Robert Dulhunty - Marriage

Marriage

Dulhunty's marriage took place at the Anglican Church of St James, central Sydney, on 29 April 1837. His bride — Eliza Julia Gibbes (1811-1892) — was the English-born eldest daughter of Major (later Colonel) John George Nathaniel Gibbes. Colonel Gibbes (1787-1873) was a Member of the NSW Legislative Council and the Collector of Customs for NSW — a vital revenue-raising task that he would perform for the colonial government from 1834 until 1859. (The Colonel was also reputed to be the bastard son of Frederick, Duke of York, the second son of King George III.)
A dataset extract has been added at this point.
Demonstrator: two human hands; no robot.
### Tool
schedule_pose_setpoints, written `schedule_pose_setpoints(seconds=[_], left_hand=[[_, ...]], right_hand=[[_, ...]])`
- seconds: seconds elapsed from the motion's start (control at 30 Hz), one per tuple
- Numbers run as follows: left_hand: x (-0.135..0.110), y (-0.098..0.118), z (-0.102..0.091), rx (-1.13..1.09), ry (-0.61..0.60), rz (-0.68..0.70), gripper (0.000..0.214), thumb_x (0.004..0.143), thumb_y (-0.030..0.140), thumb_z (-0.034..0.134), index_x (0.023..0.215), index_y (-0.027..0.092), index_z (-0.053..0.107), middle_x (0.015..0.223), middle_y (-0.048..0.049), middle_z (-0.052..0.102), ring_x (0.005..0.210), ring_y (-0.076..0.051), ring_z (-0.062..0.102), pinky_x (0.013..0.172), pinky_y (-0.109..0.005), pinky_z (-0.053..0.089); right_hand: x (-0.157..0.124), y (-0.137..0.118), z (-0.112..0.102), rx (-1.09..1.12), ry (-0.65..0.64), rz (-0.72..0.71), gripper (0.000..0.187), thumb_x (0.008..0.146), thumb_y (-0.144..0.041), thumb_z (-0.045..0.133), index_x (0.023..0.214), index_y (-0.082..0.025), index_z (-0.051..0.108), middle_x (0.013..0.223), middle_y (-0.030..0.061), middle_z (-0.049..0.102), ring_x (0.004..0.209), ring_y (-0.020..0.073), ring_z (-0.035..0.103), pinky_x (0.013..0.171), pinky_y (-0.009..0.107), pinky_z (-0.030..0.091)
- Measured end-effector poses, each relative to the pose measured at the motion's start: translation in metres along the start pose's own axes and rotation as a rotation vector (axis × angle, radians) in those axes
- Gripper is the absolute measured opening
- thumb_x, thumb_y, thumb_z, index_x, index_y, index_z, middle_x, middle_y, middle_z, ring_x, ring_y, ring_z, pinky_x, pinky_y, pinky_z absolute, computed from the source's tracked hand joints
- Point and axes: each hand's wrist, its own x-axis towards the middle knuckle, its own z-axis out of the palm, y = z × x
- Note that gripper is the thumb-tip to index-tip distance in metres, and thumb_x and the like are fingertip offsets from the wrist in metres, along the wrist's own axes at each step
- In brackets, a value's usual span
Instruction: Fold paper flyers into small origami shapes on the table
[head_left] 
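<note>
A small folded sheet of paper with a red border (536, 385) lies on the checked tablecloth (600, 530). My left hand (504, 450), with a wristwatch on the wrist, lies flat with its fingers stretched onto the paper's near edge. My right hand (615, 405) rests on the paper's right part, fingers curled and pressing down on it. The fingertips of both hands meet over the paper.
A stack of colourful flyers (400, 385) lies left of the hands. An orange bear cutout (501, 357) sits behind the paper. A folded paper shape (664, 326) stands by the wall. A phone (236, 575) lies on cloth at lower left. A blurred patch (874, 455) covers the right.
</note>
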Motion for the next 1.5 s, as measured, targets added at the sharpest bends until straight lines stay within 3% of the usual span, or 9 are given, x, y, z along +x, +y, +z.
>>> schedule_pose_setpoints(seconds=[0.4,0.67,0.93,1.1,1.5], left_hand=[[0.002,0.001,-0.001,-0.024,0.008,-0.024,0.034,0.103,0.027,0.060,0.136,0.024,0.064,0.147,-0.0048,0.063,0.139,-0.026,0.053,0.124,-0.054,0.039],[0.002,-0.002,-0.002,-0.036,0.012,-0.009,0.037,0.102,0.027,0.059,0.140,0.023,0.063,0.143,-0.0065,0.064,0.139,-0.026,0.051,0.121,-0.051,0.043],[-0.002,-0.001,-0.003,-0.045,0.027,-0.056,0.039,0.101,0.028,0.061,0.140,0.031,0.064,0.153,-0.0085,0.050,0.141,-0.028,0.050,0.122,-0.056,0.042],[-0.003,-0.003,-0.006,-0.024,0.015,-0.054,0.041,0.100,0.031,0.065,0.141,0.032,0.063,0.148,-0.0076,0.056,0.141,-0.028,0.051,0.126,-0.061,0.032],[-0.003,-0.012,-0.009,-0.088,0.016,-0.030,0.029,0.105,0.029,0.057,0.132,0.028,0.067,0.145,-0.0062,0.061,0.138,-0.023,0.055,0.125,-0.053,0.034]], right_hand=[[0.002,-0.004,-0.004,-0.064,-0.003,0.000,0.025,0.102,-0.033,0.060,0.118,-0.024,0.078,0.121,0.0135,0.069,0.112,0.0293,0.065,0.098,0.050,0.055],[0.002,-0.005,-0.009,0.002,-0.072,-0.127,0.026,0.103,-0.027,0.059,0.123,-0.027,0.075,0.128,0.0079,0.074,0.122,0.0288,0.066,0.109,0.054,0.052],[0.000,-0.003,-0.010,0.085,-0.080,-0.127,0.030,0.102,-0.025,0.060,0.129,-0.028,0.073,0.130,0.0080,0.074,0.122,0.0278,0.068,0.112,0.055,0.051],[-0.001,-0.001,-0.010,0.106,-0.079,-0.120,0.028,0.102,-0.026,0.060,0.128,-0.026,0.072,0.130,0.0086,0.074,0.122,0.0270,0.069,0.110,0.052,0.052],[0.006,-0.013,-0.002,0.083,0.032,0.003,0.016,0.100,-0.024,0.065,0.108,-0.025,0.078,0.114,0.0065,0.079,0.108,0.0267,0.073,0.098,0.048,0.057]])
Dulhunty and his wife held their wedding party on Sydney's Point Piper, where the Gibbes family lived. They honeymooned, however, near Penrith, at a Georgian mansion known as Regentville House. The mansion belonged to Sir John Jamison and stood at the heart of the knight's showpiece agricultural estate on the Nepean River. It was fated to play a role in the nuptial celebrations because Dulhunty and Sir John knew each other well and, more importantly, Mrs Dulhunty's younger brother, William John Gibbes, was about to marry Sir John's eldest daughter.

Not long after Dulhunty's wedding, he and Colonel Gibbes narrowly escaped being murdered by a pair of armed robbers while they were travelling in a carriage from the Sydney Customs House to a private engagement. Dulhunty was driving the carriage and their route took them along Parramatta Road. According to contemporary newspaper reports, when they reached a toll gate located near what is now the site of Sydney University they were ambushed by the two thugs, each of whom was brandishing a single-shot pistol. The thugs got angry when their victims refused to hand over their valuables and they made ready to shoot them. Luckily, however, it had been raining that afternoon, and the damp gunpowder in the thugs' pistols fizzled when the triggers were pulled. Dulhunty then slashed at the thugs with his horsewhip, and he and Colonel Gibbes were able to speed away to safety in their carriage. The police subsequently searched the area and interviewed informants but the perpetrators of the crime were never caught. Their appearance and distinctive way of speaking, as described by Dulhunty and Colonel Gibbes, led the investigating officers to conclude that they were English sailors who had probably come ashore from a ship moored in Blackwattle Bay.